START Task data

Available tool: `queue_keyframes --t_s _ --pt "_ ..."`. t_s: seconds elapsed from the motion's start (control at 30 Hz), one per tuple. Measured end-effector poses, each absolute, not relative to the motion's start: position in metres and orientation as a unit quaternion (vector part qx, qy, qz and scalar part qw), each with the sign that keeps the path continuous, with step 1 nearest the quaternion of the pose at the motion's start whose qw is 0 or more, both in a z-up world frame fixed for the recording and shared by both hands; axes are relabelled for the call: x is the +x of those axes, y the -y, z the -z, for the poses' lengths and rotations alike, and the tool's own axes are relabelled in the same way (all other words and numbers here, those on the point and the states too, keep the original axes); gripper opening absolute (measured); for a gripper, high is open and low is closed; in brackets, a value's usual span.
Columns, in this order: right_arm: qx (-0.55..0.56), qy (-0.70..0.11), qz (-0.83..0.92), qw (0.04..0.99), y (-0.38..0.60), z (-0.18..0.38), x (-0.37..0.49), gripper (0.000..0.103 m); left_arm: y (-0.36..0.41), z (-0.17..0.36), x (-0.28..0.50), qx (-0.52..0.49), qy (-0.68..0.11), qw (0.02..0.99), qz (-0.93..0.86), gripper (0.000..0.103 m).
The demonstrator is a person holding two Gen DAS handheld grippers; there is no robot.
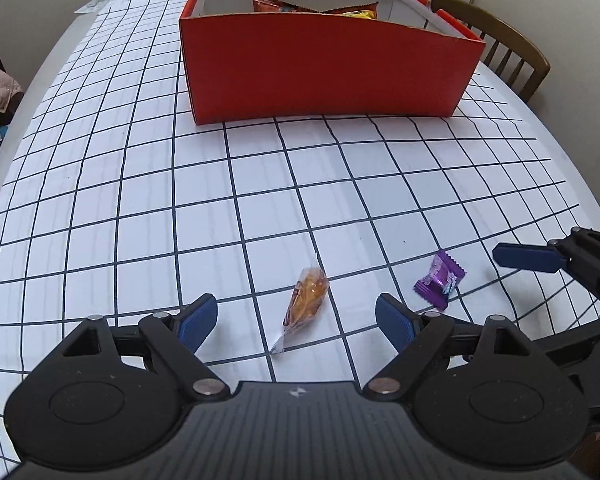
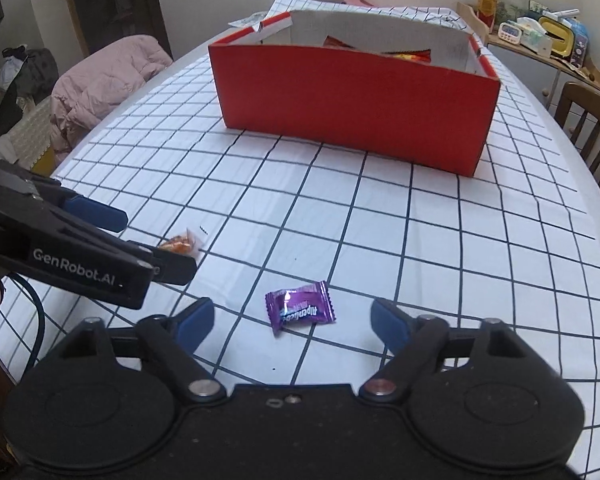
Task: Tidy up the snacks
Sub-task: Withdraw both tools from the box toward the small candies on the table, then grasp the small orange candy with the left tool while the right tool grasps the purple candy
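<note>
Left wrist view showed the left gripper [image 1: 296, 314] low over the checked tablecloth [image 1: 120, 200], jaws wide apart around an orange wrapped candy [image 1: 306, 294] lying untouched between them. Just beside it, the right gripper [image 2: 292, 320] stood with its jaws apart too, a purple wrapped candy [image 2: 300, 307] flat on the cloth between its blue pads [image 2: 196, 320], not pressed. Beyond both sat the red box [image 1: 324, 68], snack packets [image 2: 410, 55] inside.
</note>
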State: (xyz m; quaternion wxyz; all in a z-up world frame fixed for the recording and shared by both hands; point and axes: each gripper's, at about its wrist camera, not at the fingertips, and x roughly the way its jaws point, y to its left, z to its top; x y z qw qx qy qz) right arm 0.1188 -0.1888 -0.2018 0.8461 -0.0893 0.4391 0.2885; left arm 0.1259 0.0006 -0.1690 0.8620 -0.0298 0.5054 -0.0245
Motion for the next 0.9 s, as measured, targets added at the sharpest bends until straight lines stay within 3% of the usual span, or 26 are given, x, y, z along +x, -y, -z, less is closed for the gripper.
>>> queue_keyframes --t_s 0.27,0.4,0.47,0.6,0.83,0.9 --pt "-0.098 -0.443 -0.3 0.839 0.184 0.209 0.126 0.069 -0.003 0.175 0.132 -0.041 -0.503 0.863 0.019 0.085" --pt "-0.099 -0.452 -0.302 0.833 0.184 0.213 0.128 0.06 -0.002 0.178 0.134 -0.043 -0.508 0.86 0.021 0.079" --pt "-0.104 -0.449 -0.302 0.834 0.183 0.213 0.128 0.058 -0.003 0.179 0.136 -0.045 -0.51 0.858 0.02 0.069" --pt "-0.106 -0.448 -0.3 0.836 0.184 0.213 0.129 0.05 -0.002 0.18 0.138 -0.043 -0.508 0.86 0.018 0.063" --pt "-0.116 -0.442 -0.293 0.84 0.183 0.212 0.127 0.033 -0.002 0.177 0.138 -0.052 -0.507 0.86 0.017 0.031" --pt "-0.118 -0.44 -0.292 0.841 0.183 0.211 0.126 0.03 -0.001 0.177 0.138 -0.05 -0.507 0.86 0.015 0.026"
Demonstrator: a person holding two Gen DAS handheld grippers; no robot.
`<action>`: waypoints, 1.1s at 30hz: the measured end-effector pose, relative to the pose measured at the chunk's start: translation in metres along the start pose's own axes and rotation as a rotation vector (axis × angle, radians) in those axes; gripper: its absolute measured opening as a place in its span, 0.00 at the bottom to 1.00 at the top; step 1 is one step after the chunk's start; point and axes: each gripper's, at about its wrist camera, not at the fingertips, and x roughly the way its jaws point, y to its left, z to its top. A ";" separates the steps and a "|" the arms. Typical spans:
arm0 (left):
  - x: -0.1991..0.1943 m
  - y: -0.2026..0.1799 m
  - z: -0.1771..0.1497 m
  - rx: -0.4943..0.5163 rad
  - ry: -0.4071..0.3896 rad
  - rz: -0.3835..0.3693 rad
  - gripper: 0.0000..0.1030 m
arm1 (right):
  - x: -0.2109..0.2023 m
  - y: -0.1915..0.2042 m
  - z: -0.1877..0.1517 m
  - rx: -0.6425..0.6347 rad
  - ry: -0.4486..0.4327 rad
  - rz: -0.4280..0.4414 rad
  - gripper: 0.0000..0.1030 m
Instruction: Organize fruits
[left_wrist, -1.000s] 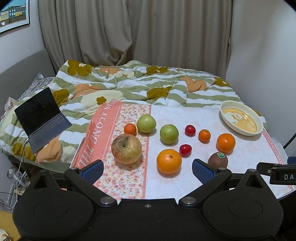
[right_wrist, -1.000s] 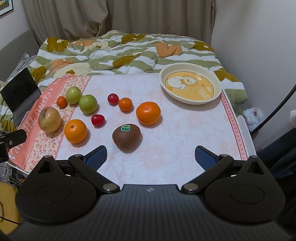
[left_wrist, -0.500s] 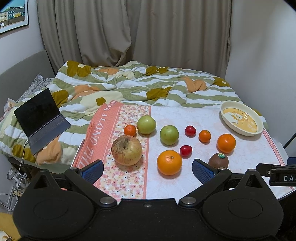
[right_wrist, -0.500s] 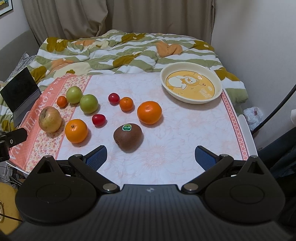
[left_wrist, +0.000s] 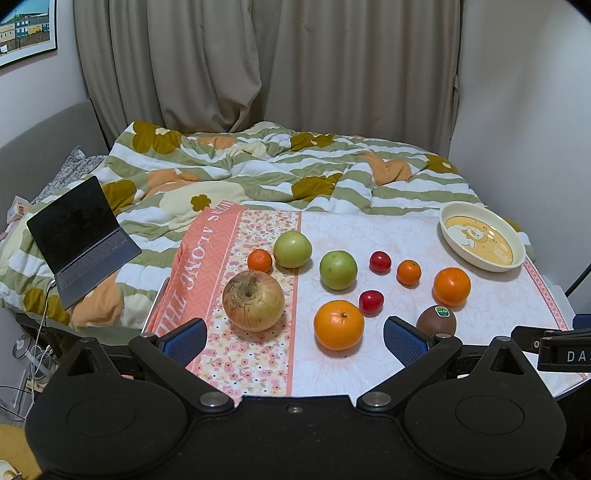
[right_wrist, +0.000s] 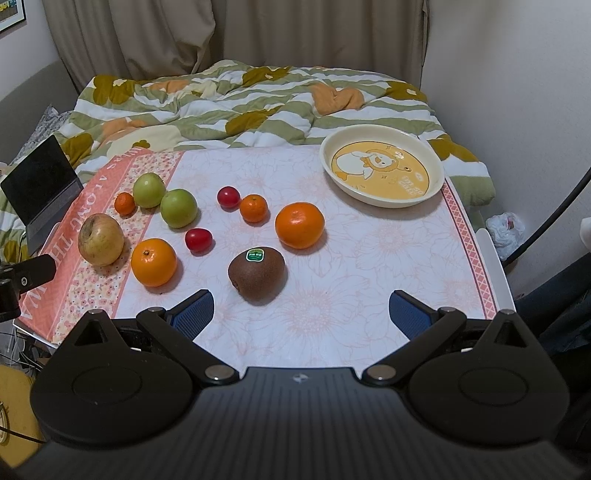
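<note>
Several fruits lie loose on a floral cloth: a big yellowish apple (left_wrist: 253, 301), two green apples (left_wrist: 338, 269), oranges (left_wrist: 338, 324), small mandarins (left_wrist: 409, 272), red plums (left_wrist: 371, 301) and a stickered kiwi (right_wrist: 256, 275). A cream dish with a yellow cartoon (right_wrist: 382, 164) stands empty at the far right. My left gripper (left_wrist: 295, 341) hovers open at the near edge, before the apple and orange. My right gripper (right_wrist: 301, 314) is open too, with the kiwi just ahead of its left finger (right_wrist: 192, 312).
A striped floral duvet (left_wrist: 280, 173) covers the bed behind the table. An open laptop (left_wrist: 83, 240) rests on it at the left. Curtains and a wall close the back and right. The cloth's right half (right_wrist: 388, 258) is bare between kiwi and dish.
Both views have shifted very slightly, with the fruits sitting a touch lower and closer. No fruit has moved and both grippers remain open.
</note>
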 end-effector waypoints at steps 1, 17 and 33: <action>0.000 -0.001 0.001 0.001 0.000 0.000 1.00 | 0.000 0.000 0.000 0.002 -0.001 -0.001 1.00; 0.001 -0.001 0.001 0.001 0.000 -0.001 1.00 | -0.001 0.001 0.000 0.002 -0.001 0.000 1.00; 0.008 -0.004 0.007 0.019 0.019 -0.015 1.00 | -0.002 0.007 0.002 -0.013 0.005 -0.009 1.00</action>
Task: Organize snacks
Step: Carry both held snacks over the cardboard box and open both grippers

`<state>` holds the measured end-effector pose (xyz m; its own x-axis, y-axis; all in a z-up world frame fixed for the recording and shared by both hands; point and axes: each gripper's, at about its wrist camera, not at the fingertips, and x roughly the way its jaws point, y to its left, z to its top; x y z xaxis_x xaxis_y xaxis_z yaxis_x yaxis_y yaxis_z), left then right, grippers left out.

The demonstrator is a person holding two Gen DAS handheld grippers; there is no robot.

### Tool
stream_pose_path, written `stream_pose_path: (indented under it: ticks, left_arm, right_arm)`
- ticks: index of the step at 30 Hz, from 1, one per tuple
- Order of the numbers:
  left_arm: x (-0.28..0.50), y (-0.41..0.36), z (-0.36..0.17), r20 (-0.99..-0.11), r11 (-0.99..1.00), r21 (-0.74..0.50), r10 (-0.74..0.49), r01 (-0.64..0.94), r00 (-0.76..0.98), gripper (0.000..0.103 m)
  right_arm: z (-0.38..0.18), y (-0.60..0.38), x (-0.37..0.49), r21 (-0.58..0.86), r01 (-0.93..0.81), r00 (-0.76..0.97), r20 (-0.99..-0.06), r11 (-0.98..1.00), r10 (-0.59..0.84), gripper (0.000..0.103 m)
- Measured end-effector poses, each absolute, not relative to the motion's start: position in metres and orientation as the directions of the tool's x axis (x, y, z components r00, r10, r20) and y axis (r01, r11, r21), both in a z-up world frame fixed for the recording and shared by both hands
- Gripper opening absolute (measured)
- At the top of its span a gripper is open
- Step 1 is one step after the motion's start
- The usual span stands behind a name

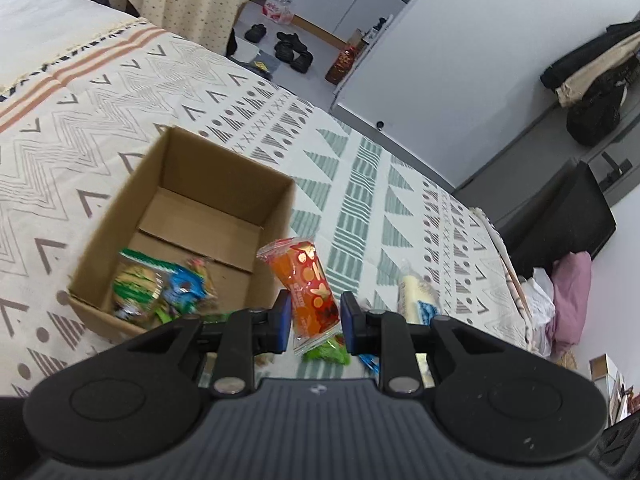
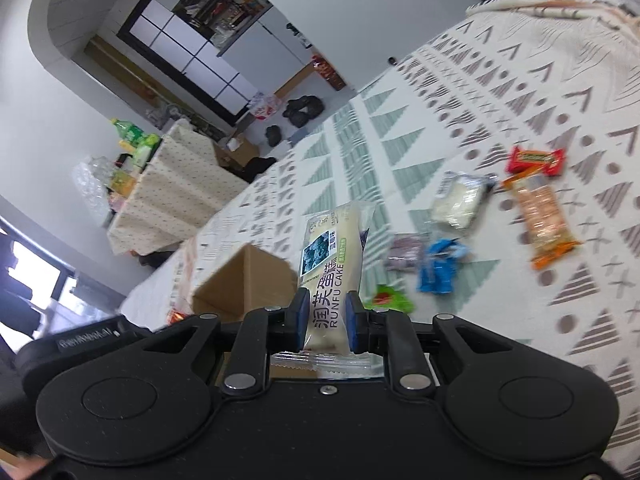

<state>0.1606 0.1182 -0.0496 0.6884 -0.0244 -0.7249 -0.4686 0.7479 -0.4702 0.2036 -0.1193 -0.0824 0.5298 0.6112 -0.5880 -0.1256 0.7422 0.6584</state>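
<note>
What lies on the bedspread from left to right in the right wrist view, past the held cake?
Cardboard box → green packet → blue packet → white packet → orange bar

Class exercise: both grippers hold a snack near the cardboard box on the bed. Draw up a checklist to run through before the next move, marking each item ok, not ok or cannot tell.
1. Left gripper grips the orange packet: ok, pads press both sides.
2. Right gripper grips the Runfu cake: ok, held near its lower end.
3. Cardboard box open on top: ok.
4. Free room in the box: ok, the far half of its floor is bare; green and blue packets fill the near corner.
5. Orange packet already above the box opening: not ok, it hangs beside the box wall.
6. Loose snacks remain on the bed cover: ok, several visible.
</note>
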Motion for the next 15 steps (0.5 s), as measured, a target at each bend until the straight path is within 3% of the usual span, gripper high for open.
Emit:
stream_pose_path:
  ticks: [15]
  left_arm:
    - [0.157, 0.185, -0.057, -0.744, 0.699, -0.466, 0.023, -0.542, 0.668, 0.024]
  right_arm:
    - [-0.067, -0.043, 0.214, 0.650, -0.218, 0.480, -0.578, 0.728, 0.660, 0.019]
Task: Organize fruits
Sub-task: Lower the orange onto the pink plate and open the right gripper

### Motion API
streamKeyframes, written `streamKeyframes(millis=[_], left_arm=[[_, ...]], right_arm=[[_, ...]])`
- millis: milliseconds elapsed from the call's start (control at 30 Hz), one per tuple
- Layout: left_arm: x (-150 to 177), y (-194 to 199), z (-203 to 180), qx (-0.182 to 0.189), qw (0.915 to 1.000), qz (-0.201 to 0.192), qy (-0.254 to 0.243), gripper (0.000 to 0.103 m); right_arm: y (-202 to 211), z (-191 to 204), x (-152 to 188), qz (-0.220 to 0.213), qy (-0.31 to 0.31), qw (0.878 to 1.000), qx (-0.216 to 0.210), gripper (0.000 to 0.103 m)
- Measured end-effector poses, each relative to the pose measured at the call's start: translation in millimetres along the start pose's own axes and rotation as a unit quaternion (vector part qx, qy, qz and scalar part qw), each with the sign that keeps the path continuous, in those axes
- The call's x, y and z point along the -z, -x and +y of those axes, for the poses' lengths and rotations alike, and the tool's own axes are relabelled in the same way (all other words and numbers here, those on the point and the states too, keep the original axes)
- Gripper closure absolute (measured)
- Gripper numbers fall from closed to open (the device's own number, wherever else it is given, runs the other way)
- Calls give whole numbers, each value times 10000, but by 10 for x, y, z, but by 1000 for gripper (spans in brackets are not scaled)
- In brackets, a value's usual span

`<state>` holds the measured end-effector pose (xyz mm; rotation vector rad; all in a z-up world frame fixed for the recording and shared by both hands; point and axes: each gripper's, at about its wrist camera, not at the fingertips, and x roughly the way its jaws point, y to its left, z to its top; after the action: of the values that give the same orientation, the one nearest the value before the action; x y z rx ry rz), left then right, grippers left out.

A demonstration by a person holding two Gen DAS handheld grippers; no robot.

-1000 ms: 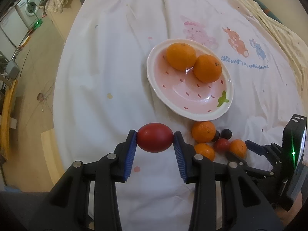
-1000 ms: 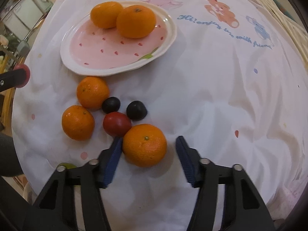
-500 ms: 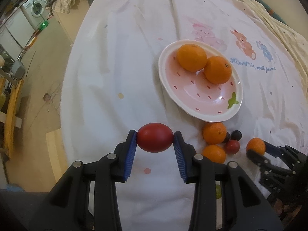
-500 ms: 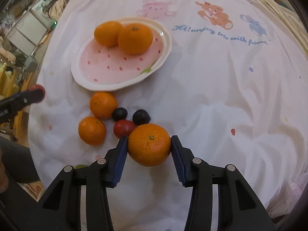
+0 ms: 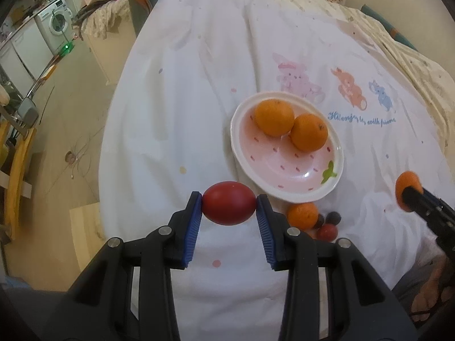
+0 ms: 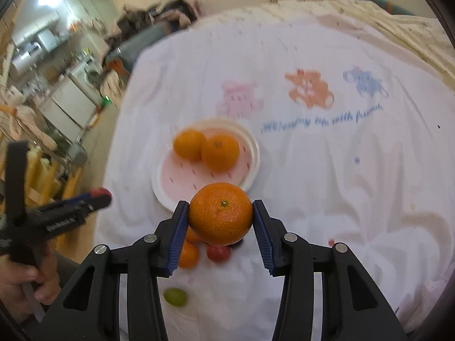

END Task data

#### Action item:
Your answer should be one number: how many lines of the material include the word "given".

#### The completed task:
2